2.2 Identifying vaccine headlines
Keywords for vaccines were used to identify whether a given headline was vaccine related or not. For non-English headlines, keywords were supplied by experts, who speak the individual languages. For the English headlines, we supplied keywords ourselves. The used keywords can be found in Table 1.
All non-English headlines were stemmed using SnowballStemmer and case-folded, and they are presented as the word stems in Table 1. The English headlines were lemmatized using TreeTagger and all words were case-folded and punctuation removed, whereby words connected by a hyphen were separated into two words. English headlines were lemmatized to avoid misclassifications, e.g. “immunity” understood in a legal rather than biomedical sense.
To identify vaccine headlines, different techniques were used for different languages. In French, Italian, Russian and Spanish, titles and descriptions were tokenized, and if either contained at least one keyword, the headline was labelled as a vaccine headline. In English and German, the titles and descriptions were kept as strings, and a search was performed for keyword patterns. If one was present, the headline was assigned as a vaccine headline. This approach was chosen as all words containing one of the keyword patterns are vaccine related words. This search for patterns in the English headlines, along with the stemming challenge with immunisation is the reason that the English keywords given in Table 1 are shortenings, which in some cases are not real words nor stems.
2.3 Splitting the data into three vaccination-specific periods
We divided the data into three periods: i) the pre-COVID-19 era, ii) the COVID-19 pandemic pre-vaccine rollout and iii) the COVID-19 pandemic during vaccine rollout. The division of the data was based on clear changes within the media coverage with respect to vaccines and the coronavirus. On 9 January 2020 daily media coverage of the coronavirus began, and so this was chosen as the end of the pre-COVID-19 era. In the beginning of November 2020 there was a large increase in the relative media coverage of vaccines. This increase was based on the report published by Pfizer and BioNTech stating that their vaccine is 90 percent efficacious. November 9th 2020 was chosen as the cut-off date between pre-vaccine rollout and during-vaccine rollout. This resulted in the following three periods:
Before COVID-19: July 2015 - 8 January, 2020
COVID-19 before vaccine: 9 January, 2020 - 9 November, 2020
COVID-19 with vaccine: 10 November, 2020 - 2 April, 2021
To identify changes in each period, the relative frequency of vaccines mentioned in the full dataset, along with the relative frequency of headlines containing either “COVID-19” or “coronavirus” was calculated at weekly intervals, using equation 1. where |ONSTopic,Week | is the number of headlines on a particular topic in a given week, and |ONSWeek | is the number of headlines in that same given week. The relative frequency was calculated with respect to two different topics, the first topic was vaccine where all headlines relating to vaccines were counted within the given topic. In the second case the relative frequency was calculated with respect to COVID-19, in this case all headlines containing either the keyword “coronavirus” or “COVID-19” was deemed within the given topic.

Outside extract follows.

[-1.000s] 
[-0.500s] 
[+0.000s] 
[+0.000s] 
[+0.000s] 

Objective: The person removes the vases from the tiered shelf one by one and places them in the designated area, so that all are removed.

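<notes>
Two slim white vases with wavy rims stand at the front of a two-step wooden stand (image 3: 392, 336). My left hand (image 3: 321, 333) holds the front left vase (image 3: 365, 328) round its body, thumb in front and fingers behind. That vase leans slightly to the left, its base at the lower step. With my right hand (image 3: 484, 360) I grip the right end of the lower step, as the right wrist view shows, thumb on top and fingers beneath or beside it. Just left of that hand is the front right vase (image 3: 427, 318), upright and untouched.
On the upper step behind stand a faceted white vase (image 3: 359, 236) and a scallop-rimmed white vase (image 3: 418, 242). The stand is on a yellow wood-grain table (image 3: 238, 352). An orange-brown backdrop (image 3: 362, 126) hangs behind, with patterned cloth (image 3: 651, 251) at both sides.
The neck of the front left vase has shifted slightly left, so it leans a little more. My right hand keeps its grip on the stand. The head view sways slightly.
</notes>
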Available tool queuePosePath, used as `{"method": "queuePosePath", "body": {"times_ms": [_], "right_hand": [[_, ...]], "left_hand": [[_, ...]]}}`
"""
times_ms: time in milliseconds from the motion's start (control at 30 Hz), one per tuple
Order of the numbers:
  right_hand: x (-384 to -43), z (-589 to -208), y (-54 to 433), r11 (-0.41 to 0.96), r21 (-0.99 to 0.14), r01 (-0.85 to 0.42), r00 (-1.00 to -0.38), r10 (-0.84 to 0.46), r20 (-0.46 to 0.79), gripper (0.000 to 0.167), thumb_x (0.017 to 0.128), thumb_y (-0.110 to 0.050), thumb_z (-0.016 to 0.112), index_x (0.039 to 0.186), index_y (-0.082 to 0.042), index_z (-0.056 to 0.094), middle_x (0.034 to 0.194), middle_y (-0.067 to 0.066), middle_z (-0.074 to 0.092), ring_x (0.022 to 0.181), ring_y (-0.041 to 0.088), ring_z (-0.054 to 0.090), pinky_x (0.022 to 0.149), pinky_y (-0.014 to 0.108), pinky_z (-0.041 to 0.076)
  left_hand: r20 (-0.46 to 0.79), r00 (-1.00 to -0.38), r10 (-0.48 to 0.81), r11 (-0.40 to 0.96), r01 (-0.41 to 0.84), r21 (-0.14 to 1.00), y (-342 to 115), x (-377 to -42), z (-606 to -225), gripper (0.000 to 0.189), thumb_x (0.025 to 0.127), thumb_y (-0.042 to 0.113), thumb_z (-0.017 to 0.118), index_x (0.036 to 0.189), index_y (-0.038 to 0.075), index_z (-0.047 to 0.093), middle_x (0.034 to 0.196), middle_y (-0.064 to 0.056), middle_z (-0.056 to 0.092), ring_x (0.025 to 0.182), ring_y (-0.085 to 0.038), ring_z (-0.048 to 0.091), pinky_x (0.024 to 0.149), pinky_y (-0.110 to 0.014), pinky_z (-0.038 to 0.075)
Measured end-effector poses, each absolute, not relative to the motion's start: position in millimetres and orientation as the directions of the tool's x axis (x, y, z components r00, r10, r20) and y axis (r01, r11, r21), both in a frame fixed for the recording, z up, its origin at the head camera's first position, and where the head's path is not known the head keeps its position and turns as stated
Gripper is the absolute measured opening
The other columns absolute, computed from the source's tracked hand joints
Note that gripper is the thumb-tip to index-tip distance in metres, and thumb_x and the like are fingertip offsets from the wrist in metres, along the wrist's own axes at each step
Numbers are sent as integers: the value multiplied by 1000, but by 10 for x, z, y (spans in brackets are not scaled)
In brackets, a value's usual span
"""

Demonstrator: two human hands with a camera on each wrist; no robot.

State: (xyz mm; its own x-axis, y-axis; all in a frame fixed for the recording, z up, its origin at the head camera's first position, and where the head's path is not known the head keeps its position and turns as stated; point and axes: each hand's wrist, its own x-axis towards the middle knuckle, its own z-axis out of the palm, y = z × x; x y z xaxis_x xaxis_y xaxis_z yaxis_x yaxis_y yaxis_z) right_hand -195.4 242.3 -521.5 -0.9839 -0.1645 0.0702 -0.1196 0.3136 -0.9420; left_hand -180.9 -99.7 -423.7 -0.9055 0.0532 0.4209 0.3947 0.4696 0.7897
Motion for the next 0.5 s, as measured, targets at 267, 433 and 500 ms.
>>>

2.4 Topic Detection of the vaccine headlines in the three periods using BERTopic
Topics were detected for 91 English ONSs using BERTopic. Topics were not identified for the non-English ONSs, as finding the optimal number of topics within non-English ONSs would require languages to be handled separately, and would also require in-depth knowledge about each language. The BERTopic model was employed as it was previously successful in heterogeneous text mining (20,21) and it offers multiple pre-trained models. Additionally, scatter plots of the embeddings of the data from the three periods did not show a clear clustering of the headlines, which rules out different Topic Detection techniques (please see supplementary figures 1, 2 and 3)
To remove unwanted patterns from the text input to BERTopic, which could otherwise affect the model, all abbreviations, links and names referring to the different newspapers were removed. Additionally the word “news” was removed, along with words containing “immuniz”, “immunis” and “vaccin”, which were used to extract the vaccine headlines. The phrases “anti vax” and “antivax” were retained, as they refer to resistance towards vaccination.

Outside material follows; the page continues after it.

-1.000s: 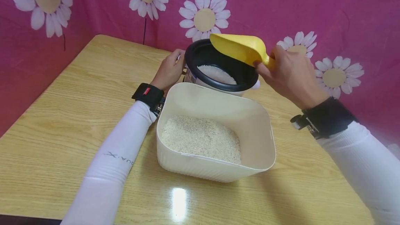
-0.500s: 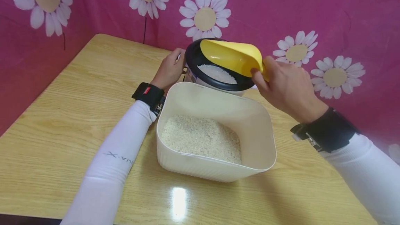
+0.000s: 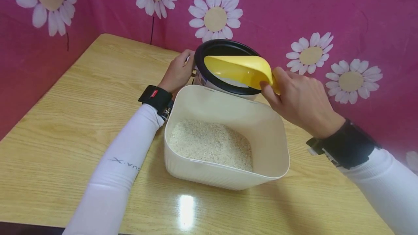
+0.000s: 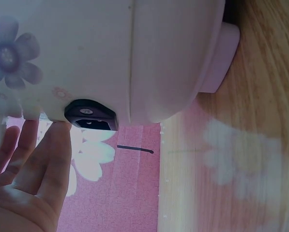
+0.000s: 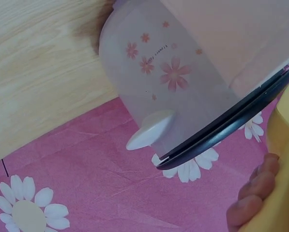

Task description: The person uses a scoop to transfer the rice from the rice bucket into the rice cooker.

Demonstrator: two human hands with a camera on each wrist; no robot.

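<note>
My right hand (image 3: 300, 100) grips the handle of a yellow scoop (image 3: 240, 66), tilted over the rice cooker's open top. No grains show on the part of its inside that I can see. The white rice cooker (image 4: 100, 53) has a black-rimmed pot (image 3: 225, 48); the scoop covers most of the white rice inside. My left hand (image 3: 177, 71) holds the cooker's left side by the handle, its fingers (image 4: 50, 154) against the body in the left wrist view. Nearer to me stands a cream plastic bin (image 3: 222, 178) with a bed of pale rice (image 3: 210, 144).
Bin and cooker stand close together on a wood-grain table (image 3: 81, 119). A pink cloth (image 3: 271, 6) with white daisies hangs behind and to the left. A power socket (image 4: 92, 118) shows low on the cooker in the left wrist view.
The scoop has come down and slightly left over the pot, its inside turning more toward me. It now hides more of the rice. My left hand, the cooker and the bin stay put.
</note>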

Text input to BERTopic was normalized to reduce word variation. The headlines were lemmatized using TreeTagger combined with case-folding, where TreeTagger is a tool for annotating text with part-of-speech and lemma information, using a Markow tagger, which uses a decision tree to get reliable estimates. TreeTagger was also used to remove filler-words from headlines by only using words tagged as either a noun (including proper nouns), a verb or an adjective, removing words which contained little information about topics.
We employed a two-step evaluation method to identify the number of clusters reflecting the most common topics (Supplementary Section 1). The pseudo-code for this is illustrated in Algorithm 1. This method will in the remainder of this article be referred to as the “Two Step Evaluation Method” or “TSEM”.
2.5 Named Entity Recognition of vaccine headlines using SpaCy
Named Entity Recognition (NER) identifies and categorizes words or strings of words for an entity, where an entity can be the name of a person, organization, location, work of art etc. We used NER to determine the companies and organizations that were mentioned frequently in the context of vaccination. This was performed on both the English and the non-English data using SpaCy, with different pipelines depending on the language. The pipelines were chosen according to the reported accuracy by SpaCy. In all cases the most accurate pipeline was used, which were en_core_web_trf, de_core_news_lg, fr_core_news_lg, it_core_news_lg, ru_core_news_lg and es_core_news_lg, where the two first letters in each pipeline refers to the language it was trained for.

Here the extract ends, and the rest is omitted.